Will you return, word for word, only the lines from the top of the data below down to and including the one with "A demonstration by"?

Stored items from a collection
----------

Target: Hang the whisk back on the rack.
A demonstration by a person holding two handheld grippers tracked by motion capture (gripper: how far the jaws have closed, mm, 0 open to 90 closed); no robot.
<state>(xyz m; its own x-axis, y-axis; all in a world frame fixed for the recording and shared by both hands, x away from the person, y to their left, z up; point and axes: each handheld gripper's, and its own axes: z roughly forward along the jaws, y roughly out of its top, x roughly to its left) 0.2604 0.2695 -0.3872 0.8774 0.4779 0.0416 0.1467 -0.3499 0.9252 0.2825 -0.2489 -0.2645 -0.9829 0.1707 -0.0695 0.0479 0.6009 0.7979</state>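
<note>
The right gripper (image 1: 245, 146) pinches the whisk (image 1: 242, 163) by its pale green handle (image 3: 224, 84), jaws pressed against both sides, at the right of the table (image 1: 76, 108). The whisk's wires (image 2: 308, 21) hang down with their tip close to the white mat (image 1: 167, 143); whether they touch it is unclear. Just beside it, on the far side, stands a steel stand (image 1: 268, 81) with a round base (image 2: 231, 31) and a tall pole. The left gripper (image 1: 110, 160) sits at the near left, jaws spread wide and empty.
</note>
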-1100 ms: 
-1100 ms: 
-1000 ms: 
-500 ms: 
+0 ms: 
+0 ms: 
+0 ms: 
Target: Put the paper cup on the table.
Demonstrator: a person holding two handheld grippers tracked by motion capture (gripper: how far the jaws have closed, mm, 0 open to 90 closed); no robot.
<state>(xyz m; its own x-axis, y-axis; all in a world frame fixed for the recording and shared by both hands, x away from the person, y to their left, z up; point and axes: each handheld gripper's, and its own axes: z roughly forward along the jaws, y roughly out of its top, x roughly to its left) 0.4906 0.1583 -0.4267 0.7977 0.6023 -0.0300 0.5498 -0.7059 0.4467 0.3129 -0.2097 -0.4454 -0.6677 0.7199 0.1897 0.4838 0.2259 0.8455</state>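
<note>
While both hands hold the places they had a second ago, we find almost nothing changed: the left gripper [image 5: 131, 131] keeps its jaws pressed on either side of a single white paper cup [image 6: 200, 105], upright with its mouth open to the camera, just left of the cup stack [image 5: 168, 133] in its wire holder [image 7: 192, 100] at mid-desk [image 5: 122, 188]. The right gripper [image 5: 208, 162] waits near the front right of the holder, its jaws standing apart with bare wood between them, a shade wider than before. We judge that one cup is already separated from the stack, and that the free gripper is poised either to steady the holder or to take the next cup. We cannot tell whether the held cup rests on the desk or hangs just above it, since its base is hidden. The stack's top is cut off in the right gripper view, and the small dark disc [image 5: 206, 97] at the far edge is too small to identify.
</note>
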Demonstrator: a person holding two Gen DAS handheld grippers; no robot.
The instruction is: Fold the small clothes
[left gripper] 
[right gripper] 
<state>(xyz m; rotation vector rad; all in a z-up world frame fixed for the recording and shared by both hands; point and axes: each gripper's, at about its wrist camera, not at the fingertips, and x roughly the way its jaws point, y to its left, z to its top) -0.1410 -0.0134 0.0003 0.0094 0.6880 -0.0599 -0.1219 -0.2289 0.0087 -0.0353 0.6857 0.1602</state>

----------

# PROBLEM SOLUTION
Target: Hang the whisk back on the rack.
A demonstration by a person holding two handheld grippers tracked by motion capture (gripper: how far the jaws have closed, mm, 0 open to 90 closed); no robot.

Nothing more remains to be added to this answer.